— WORK REQUIRED —
The listing that follows should be copied in full and exactly, with no pictures.

- Opening Delimiter -

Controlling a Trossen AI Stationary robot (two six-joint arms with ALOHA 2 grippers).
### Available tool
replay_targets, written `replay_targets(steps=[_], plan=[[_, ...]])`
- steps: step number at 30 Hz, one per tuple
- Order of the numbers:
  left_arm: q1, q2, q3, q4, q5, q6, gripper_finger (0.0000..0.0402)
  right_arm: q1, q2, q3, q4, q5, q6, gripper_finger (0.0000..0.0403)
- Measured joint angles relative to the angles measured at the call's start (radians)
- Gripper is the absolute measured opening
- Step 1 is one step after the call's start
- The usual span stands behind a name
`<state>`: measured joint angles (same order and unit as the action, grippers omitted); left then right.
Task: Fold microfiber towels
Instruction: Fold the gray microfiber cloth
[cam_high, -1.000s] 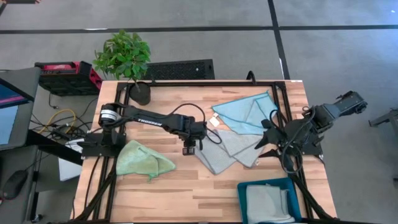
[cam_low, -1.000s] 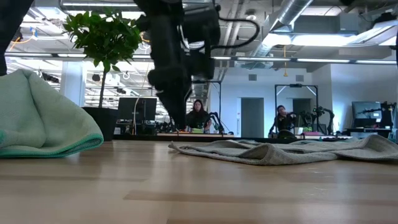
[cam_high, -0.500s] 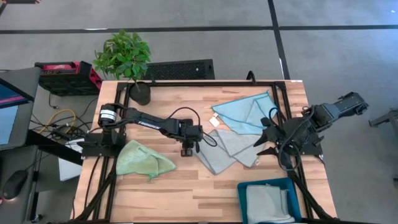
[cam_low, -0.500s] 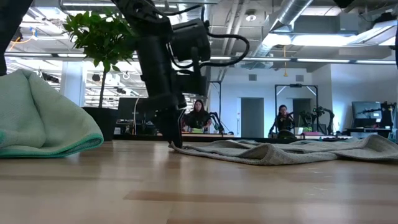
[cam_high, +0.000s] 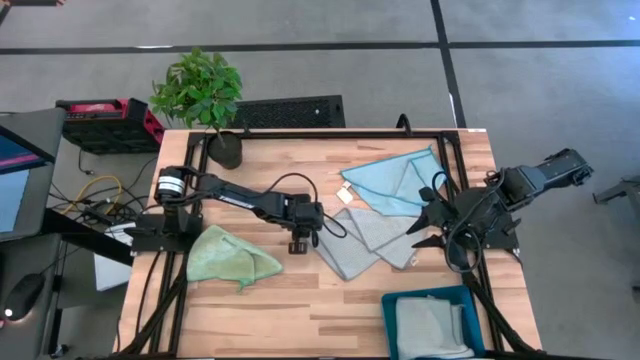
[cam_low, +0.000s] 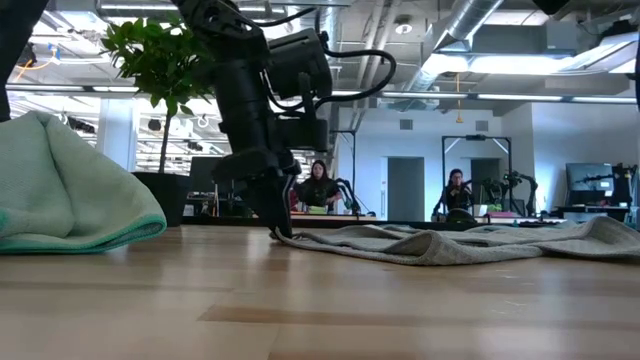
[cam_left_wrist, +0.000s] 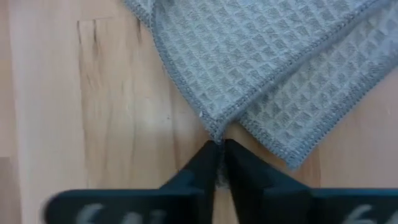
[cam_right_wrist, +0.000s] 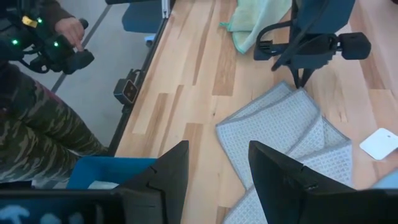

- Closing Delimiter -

— SOLUTION —
Controlling a Trossen AI Stationary robot (two six-joint arms with ALOHA 2 grippers).
### Available tool
replay_targets, written `replay_targets(steps=[_], plan=[[_, ...]])`
- steps: step number at 30 Hz, one per tuple
- Order of the numbers:
  left_arm: q1, q2, q3, q4, q5, q6, gripper_finger (0.0000..0.0402)
  right_arm: q1, q2, q3, q4, q5, q6, gripper_finger (0.0000..0.0403)
- Measured joint angles relative to the angles measured at the call's start (radians)
- Gripper is the absolute measured opening
- Step 1 is one step after the call's start
- The usual span stands behind a name
`<state>`: measured joint angles (same order and unit as the action, grippers omitted); left then right.
Task: Fold microfiber towels
Instruction: Fold the gray microfiber cloth
[cam_high, -1.000s] 
[cam_low, -1.000s] 
[cam_high, -0.500s] 
[cam_low, -0.500s] 
[cam_high, +0.000s] 
[cam_low, +0.000s] 
[cam_left_wrist, +0.000s] 
[cam_right_wrist, +0.000s] 

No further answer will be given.